If you’re a bird, bug or mammal, flying, crawling or foraging in the wild, your cunning and deceiving skills can keep you from getting eaten. Clearly, deception plays some part in survival.

A self-examination
But what about my own frequency of deceit?
 
For the longest time, I fooled myself into thinking I was an honest person who rarely, if ever, told a lie.

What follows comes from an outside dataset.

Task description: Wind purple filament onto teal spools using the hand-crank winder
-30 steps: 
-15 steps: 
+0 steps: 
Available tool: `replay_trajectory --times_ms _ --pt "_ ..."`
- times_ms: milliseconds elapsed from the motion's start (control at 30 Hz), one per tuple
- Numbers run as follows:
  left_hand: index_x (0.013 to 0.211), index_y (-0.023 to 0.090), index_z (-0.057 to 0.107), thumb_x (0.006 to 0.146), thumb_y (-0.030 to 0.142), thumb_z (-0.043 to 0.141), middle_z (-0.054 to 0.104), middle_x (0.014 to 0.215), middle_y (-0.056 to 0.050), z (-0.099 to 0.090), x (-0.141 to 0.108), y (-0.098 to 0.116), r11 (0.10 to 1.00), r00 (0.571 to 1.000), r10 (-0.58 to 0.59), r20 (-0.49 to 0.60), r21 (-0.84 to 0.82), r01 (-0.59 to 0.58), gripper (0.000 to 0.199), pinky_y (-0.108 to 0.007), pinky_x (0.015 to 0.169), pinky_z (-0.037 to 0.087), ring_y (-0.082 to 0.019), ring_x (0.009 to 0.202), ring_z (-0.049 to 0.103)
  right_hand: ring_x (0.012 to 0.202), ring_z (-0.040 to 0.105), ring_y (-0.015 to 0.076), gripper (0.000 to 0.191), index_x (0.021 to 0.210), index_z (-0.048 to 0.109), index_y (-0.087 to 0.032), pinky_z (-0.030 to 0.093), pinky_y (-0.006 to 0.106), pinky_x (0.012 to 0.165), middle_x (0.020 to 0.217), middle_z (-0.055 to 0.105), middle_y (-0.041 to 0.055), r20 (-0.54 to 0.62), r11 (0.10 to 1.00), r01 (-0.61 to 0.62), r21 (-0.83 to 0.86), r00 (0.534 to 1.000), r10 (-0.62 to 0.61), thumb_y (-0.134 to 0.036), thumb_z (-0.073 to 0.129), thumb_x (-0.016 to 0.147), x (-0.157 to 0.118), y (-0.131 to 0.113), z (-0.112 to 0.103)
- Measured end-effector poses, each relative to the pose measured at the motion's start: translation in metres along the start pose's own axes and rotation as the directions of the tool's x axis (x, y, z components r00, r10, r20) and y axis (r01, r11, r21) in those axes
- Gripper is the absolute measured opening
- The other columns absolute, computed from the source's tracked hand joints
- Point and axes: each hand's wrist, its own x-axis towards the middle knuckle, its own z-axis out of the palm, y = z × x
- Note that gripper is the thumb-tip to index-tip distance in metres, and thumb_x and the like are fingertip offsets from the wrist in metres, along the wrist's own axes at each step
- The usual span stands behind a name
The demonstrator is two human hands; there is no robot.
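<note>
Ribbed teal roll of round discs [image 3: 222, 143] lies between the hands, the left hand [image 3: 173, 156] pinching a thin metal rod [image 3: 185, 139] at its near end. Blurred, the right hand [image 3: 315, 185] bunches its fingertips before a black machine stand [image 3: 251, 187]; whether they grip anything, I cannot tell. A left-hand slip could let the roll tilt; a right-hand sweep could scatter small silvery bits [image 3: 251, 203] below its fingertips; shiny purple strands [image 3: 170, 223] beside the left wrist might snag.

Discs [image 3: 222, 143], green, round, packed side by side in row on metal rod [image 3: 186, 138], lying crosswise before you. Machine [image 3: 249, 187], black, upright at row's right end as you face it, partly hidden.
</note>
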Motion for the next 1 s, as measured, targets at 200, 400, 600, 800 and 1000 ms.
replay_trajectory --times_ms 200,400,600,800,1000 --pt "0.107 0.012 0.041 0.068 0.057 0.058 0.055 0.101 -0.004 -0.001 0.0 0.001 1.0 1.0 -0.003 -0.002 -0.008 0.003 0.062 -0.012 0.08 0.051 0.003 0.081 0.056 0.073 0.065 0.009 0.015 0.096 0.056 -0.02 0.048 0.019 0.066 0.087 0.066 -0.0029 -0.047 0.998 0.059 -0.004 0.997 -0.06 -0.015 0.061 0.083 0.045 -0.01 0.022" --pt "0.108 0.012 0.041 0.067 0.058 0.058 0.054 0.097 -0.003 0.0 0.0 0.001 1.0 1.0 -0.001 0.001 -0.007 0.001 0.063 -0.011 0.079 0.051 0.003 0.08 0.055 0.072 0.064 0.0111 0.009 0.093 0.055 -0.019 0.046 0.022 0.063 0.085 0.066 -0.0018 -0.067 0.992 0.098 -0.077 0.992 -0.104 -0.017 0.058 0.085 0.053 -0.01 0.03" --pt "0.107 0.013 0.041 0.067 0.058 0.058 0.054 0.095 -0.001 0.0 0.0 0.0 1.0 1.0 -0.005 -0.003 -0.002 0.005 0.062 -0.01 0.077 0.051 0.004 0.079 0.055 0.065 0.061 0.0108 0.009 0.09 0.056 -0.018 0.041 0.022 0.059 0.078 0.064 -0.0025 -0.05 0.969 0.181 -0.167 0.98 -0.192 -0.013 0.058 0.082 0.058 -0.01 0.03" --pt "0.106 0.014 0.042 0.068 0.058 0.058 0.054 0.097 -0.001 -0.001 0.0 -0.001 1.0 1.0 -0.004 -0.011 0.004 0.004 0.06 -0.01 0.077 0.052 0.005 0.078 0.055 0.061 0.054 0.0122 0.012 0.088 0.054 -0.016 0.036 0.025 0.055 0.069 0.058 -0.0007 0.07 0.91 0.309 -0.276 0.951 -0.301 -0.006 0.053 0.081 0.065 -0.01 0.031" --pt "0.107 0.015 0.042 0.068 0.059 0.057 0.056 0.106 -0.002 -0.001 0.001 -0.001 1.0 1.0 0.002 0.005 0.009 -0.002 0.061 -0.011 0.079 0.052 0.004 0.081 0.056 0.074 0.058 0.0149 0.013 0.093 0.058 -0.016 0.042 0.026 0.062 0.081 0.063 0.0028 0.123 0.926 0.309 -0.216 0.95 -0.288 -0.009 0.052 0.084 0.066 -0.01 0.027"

That delusion was exposed by a recent, gut-churning experiment: I decided to write down every instance I could retrieve when I had lied to protect myself or to look good.
 
I was stunned, not only by the many ways I engage in dishonesty but at having believed for so many years the big lie that I hardly ever lie.

Lies revealed
Here are some examples of lies revealed in my self-examination:

  • Thinking I know when I don’t know-for example, impulsively answering a question simply because I am asked, only to later discover that I didn’t know what I was talking about.
  • Presenting my own personal beliefs as true or right instead of qualifying my convictions with provisional statements such as "This might not be the whole picture, but it’s what I believe at the present time."
  • Telling silly, clairvoyant lies to others about themselves, such as, "You’re going to be sorry if you do this," or "If you take off some weight and get some rest, you’ll be a lot less depressed."
  • Trying to appear different from what I am-for example, choosing to wear less comfortable clothes in order to look thinner, or using accurate but fancy words to sound impressive when shorter, simpler language could easily be employed.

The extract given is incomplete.